• **PROBLEM DESCRIPTION**: Copy the entries below in full, keeping them exactly as they are.

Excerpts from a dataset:
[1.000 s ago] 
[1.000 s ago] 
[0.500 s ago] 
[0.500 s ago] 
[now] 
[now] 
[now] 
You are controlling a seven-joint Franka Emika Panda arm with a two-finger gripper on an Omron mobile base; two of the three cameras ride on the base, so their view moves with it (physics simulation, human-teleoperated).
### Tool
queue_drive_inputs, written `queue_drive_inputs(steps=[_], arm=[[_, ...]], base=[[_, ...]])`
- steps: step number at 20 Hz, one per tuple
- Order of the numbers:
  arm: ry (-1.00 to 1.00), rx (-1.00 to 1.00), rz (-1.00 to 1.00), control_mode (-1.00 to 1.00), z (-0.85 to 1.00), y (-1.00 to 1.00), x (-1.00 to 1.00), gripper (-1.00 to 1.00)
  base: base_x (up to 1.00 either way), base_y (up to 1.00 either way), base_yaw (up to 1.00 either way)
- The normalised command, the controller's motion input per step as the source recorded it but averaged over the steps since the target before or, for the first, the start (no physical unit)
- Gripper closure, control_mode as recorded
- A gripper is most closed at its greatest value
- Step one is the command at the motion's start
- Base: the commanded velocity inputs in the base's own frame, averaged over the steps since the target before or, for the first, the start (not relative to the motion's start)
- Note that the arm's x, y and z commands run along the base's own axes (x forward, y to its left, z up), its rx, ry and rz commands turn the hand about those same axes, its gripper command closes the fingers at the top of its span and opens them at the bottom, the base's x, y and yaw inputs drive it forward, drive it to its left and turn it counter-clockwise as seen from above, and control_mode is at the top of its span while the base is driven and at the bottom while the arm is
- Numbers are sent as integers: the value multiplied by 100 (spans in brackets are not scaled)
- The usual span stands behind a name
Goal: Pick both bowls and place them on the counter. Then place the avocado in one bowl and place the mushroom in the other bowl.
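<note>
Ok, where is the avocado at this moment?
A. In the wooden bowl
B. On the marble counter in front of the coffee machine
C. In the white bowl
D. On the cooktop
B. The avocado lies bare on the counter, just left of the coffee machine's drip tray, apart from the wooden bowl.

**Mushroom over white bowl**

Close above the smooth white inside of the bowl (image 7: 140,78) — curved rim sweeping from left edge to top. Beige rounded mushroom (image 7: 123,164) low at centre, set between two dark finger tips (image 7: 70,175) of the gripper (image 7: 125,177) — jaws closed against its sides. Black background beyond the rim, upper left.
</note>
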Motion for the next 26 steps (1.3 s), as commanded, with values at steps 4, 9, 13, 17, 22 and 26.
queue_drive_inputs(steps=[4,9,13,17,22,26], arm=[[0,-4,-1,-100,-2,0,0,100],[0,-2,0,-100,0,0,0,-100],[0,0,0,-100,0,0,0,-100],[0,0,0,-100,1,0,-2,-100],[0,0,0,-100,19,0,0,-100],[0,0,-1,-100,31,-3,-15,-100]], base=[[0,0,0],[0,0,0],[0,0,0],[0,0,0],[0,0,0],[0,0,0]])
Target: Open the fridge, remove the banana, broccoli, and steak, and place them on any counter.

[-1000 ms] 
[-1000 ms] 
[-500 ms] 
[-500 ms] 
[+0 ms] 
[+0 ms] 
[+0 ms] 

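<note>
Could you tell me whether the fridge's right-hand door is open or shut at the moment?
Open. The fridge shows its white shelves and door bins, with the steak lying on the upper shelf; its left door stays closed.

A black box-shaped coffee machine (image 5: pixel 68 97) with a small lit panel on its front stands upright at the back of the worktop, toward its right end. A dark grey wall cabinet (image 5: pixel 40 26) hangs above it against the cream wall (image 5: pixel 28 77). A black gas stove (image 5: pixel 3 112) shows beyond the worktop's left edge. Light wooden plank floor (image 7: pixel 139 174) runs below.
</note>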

• **COMPLETED TASK**:
[1.000 s ago] 
[1.000 s ago] 
[0.500 s ago] 
[0.500 s ago] 
[now] 
[now] 
[now] 
You are controlling a seven-joint Franka Emika Panda arm with a two-finger gripper on an Omron mobile base; two of the three cameras ride on the base, so their view moves with it (physics simulation, human-teleoperated).
### Tool
queue_drive_inputs, written `queue_drive_inputs(steps=[_], arm=[[_, ...]], base=[[_, ...]])`
- steps: step number at 20 Hz, one per tuple
- Order of the numbers:
  arm: ry (-1.00 to 1.00), rx (-1.00 to 1.00), rz (-1.00 to 1.00), control_mode (-1.00 to 1.00), z (-0.85 to 1.00), y (-1.00 to 1.00), x (-1.00 to 1.00), gripper (-1.00 to 1.00)
  base: base_x (up to 1.00 either way), base_y (up to 1.00 either way), base_yaw (up to 1.00 either way)
- The normalised command, the controller's motion input per step as the source recorded it but averaged over the steps since the target before or, for the first, the start (no physical unit)
- Gripper closure, control_mode as recorded
- A gripper is most closed at its greatest value
- Step one is the command at the motion's start
- Base: the commanded velocity inputs in the base's own frame, averaged over the steps since the target before or, for the first, the start (not relative to the motion's start)
- Note that the arm's x, y and z commands run along the base's own axes (x forward, y to its left, z up), its rx, ry and rz commands turn the hand about those same axes, its gripper command closes the fingers at the top of its span and opens them at the bottom, the base's x, y and yaw inputs drive it forward, drive it to its left and turn it counter-clockwise as seen from above, and control_mode is at the top of its span while the base is driven and at the bottom while the arm is
- Numbers are sent as integers: the value multiplied by 100 (spans in brackets are not scaled)
- The usual span stands behind a name
Goal: Pick both bowls and place them on the counter. Then place the avocado in one bowl and place the mushroom in the other bowl.
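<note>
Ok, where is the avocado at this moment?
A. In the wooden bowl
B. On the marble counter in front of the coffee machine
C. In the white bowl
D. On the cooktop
B. The avocado lies bare on the counter, just left of the coffee machine's drip tray, apart from the wooden bowl.

**Mushroom over white bowl**

Close above the smooth white inside of the bowl (image 7: 140,78) — curved rim sweeping from left edge to top. Beige rounded mushroom (image 7: 123,164) low at centre, set between two dark finger tips (image 7: 70,175) of the gripper (image 7: 125,177) — jaws closed against its sides. Black background beyond the rim, upper left.
</note>
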Motion for the next 26 steps (1.3 s), as commanded, with values at steps 4, 9, 13, 17, 22 and 26.
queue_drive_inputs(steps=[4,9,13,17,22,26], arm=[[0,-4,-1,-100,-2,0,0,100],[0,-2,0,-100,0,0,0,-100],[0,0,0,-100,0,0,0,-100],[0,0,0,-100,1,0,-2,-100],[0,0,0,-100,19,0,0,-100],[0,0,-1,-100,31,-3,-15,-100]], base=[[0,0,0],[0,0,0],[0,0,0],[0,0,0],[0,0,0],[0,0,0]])
Target: Open the fridge, remove the banana, broccoli, and steak, and place them on any counter.

[-1000 ms] 
[-1000 ms] 
[-500 ms] 
[-500 ms] 
[+0 ms] 
[+0 ms] 
[+0 ms] 

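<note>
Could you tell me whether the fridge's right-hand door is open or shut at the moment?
Open. The fridge shows its white shelves and door bins, with the steak lying on the upper shelf; its left door stays closed.

A black box-shaped coffee machine (image 5: pixel 68 97) with a small lit panel on its front stands upright at the back of the worktop, toward its right end. A dark grey wall cabinet (image 5: pixel 40 26) hangs above it against the cream wall (image 5: pixel 28 77). A black gas stove (image 5: pixel 3 112) shows beyond the worktop's left edge. Light wooden plank floor (image 7: pixel 139 174) runs below.
</note>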

Nothing else remains for the exercise.